ただし、自己都合でない退職、例えば倒産やリストラによる離職または正当な理由のある自己都合による離職、期間の定めのある労働契約が更新されなかったための離職、これらについては、離職の日以前1年間に被保険者期間が6ヶ月以上でも失業給付を受ける資格があります。

この雇用保険への加入期間に加えて、先ほど説明した、離職の意思と能力があり、積極的に求職活動を行っていることが確認できれば失業給付を受けられます。

このような受給要件を満たしている人が基本手当てを受けるためには、本人の住所地を管轄する公共職業安定所へ出頭し、求職の申し込みをしたうえで、離職票を提出して受給資格の決定を受けなければなりません。


被保険者期間の計算方法

まず、被保険者期間とは雇用保険の被保険者であった期間のうち、離職日からさかのぼって一ヶ月ごとに区切り、区切られた一ヶ月の期間に賃金の支払われた日数が11日以上あれば、「被保険者期間一ヶ月」として計算します。
離職の日以前2年間に、賃金支払いの基礎となった日数が11日以上であった月が12ヶ月以上あれば受給資格があります。
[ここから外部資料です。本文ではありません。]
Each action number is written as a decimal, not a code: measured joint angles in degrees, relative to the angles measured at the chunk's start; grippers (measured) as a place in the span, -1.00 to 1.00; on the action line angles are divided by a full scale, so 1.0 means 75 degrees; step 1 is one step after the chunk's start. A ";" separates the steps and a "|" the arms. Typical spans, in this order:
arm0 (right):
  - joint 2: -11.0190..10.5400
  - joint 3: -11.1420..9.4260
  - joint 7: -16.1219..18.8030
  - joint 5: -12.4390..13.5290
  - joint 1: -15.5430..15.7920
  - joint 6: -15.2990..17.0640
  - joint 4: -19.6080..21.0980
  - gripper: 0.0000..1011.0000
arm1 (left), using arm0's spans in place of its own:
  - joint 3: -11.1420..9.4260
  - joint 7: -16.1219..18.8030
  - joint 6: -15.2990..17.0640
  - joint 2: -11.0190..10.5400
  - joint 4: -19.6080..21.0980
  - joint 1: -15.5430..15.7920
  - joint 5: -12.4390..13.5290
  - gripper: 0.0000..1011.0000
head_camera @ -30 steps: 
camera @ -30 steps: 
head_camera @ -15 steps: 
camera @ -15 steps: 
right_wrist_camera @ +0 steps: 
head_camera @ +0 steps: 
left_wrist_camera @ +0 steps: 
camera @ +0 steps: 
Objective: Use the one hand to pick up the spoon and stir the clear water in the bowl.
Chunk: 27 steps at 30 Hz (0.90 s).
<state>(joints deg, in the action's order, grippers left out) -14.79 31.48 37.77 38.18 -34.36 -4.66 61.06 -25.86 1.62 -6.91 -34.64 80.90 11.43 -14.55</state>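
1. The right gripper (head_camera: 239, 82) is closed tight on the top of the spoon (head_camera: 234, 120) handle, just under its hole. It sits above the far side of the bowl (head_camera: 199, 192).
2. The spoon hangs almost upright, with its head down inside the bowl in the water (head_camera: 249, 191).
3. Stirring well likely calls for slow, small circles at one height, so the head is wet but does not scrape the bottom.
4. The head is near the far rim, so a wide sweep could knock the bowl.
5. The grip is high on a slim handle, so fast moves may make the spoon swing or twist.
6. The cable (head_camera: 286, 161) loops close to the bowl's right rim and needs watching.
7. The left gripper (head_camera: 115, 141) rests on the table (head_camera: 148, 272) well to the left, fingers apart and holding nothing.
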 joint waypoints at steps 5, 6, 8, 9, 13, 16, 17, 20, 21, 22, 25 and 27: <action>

なお、最後の区切りの月に1ヶ月未満の期間が生じた場合、その日数が15日以上あり、かつ、その期間内に賃金が支払われた日数が11日以上であるときは、被保険者期間を2分の1ヶ月として計算します。

また、被保険者期間は1つの会社で継続している必要はありません。
複数の会社で雇用保険に加入していれば通算することができます。
ただし、離職から再就職までに1年以上の空白期間がある場合や受給資格を取得したことがある場合は、失業給付を受けたか否かを問わず、前職の被保険者期間を通算することはできません。

複数の会社の被保険者期間を通算できる場合、「被保険者期間が6ヶ月以上」で失業給付を受けられる特定受給者資格者になるかどうかは、最後に退職した際の離職理由により判断されます。

失業保険受給要件の緩和措置

雇用保険に長期間加入していたにもかかわらず、算定対象期間にたまたま病気やケガなどで賃金を受けられなかった場合、失業給付を受けられなくなります。

そこで、病気やケガ、事業所の休業、出産、外国勤務などで引き続き30日以上賃金を受けられなかった場合、その日数を離職日以前2年間に加算した期間(最長4年間)内に被保険者期間が12ヶ月以上あれば受給資格があります。